Putting the behavior into animal movement modeling: improved activity budgets from use of ancillary tag information
Bestley, S and Jonsen, I and Harcourt, RG and Hindell, MA and Gales, NJ, Putting the behavior into animal movement modeling: improved activity budgets from use of ancillary tag information, Ecology and Evolution, 6, (22) pp. 8243-8255. ISSN 2045-7758 (2016) [Refereed Article]

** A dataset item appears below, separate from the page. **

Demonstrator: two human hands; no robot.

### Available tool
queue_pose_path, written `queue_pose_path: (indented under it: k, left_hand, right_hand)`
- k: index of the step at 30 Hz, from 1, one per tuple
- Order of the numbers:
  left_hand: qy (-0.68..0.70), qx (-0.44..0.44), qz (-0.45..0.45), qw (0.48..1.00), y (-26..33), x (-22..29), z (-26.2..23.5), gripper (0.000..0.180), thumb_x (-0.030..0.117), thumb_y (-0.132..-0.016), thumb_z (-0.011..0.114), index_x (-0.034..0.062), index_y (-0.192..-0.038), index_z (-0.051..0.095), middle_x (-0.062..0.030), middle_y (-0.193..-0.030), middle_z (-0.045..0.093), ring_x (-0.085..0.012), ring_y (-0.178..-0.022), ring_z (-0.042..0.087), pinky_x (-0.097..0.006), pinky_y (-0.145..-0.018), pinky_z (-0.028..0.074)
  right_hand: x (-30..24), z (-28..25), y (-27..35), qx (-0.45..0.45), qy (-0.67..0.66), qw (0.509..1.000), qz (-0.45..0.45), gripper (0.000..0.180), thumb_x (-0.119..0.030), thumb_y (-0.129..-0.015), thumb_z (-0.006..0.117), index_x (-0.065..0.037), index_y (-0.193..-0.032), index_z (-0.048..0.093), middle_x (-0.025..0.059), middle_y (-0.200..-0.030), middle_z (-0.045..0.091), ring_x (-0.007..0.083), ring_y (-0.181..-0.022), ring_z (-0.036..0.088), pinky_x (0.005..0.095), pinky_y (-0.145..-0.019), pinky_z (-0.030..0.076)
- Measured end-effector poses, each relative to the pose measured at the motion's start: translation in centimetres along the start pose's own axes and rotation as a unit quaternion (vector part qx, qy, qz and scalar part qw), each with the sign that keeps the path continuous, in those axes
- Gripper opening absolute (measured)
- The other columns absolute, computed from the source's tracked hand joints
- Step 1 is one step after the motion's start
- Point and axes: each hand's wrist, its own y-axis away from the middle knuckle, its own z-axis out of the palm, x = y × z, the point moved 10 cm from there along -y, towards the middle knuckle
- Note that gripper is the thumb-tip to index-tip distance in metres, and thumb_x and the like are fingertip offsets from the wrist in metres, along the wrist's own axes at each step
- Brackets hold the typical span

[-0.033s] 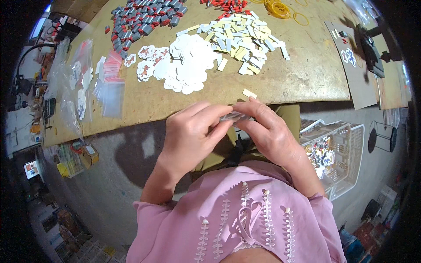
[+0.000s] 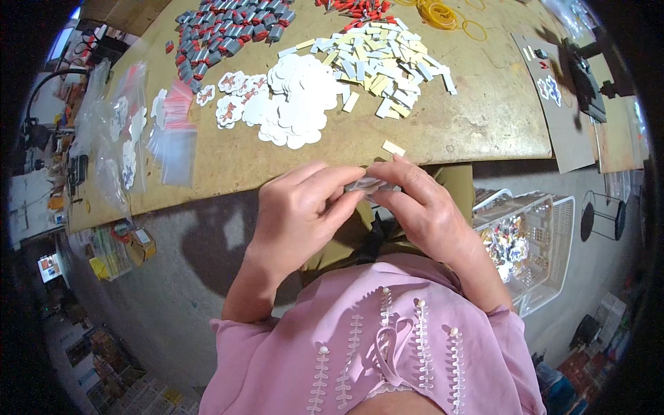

Animal movement research relies on biotelemetry, and telemetry-based locations are increasingly augmented with ancillary information. This presents an underutilized opportunity to enhance movement process models. Given tags designed to record specific behaviors, efforts are increasing to update movement models beyond reliance solely upon horizontal movement information to improve inference of space use and activity budgets. We present two state-space models adapted to incorporate ancillary data to inform three discrete movement states: directed, resident, and an activity state. These were developed for two case studies: (1) a "haulout" model for Weddell seals, and (2) an "activity" model for Antarctic fur seals which intersperse periods of diving activity and inactivity. The methodology is easily implementable with any ancillary data that can be expressed as a proportion (or binary) indicator. A comparison of the models augmented with ancillary information and unaugmented models confirmed that many behavioral states appeared mischaracterized in the latter. Important changes in subsequent activity budgets occurred. Haulout accounted for 0.17 of the overall Weddell seal time budget, with the estimated proportion of time spent in a resident state reduced from a posterior median of 0.69 (0.65–0.73; 95% HPDI) to 0.54 (0.50–0.58 HPDI). The drop was more dramatic in the Antarctic fur seal case, from 0.57 (0.52–0.63 HPDI) to 0.22 (0.20–0.25 HPDI), with 0.35 (0.31–0.39 HPDI) of time spent in the inactive (nondiving) state. These findings reinforce previously raised contentions about the drawbacks of behavioral states inferred solely from horizontal movements. Our findings have implications for assessing habitat requirements; estimating energetics and consumption; and management efforts such as mitigating fisheries interactions. Combining multiple sources of information within integrated frameworks should improve inference of relationships between movement decisions and fitness, the interplay between resource and habitat dependencies, and their changes at the population and landscape level.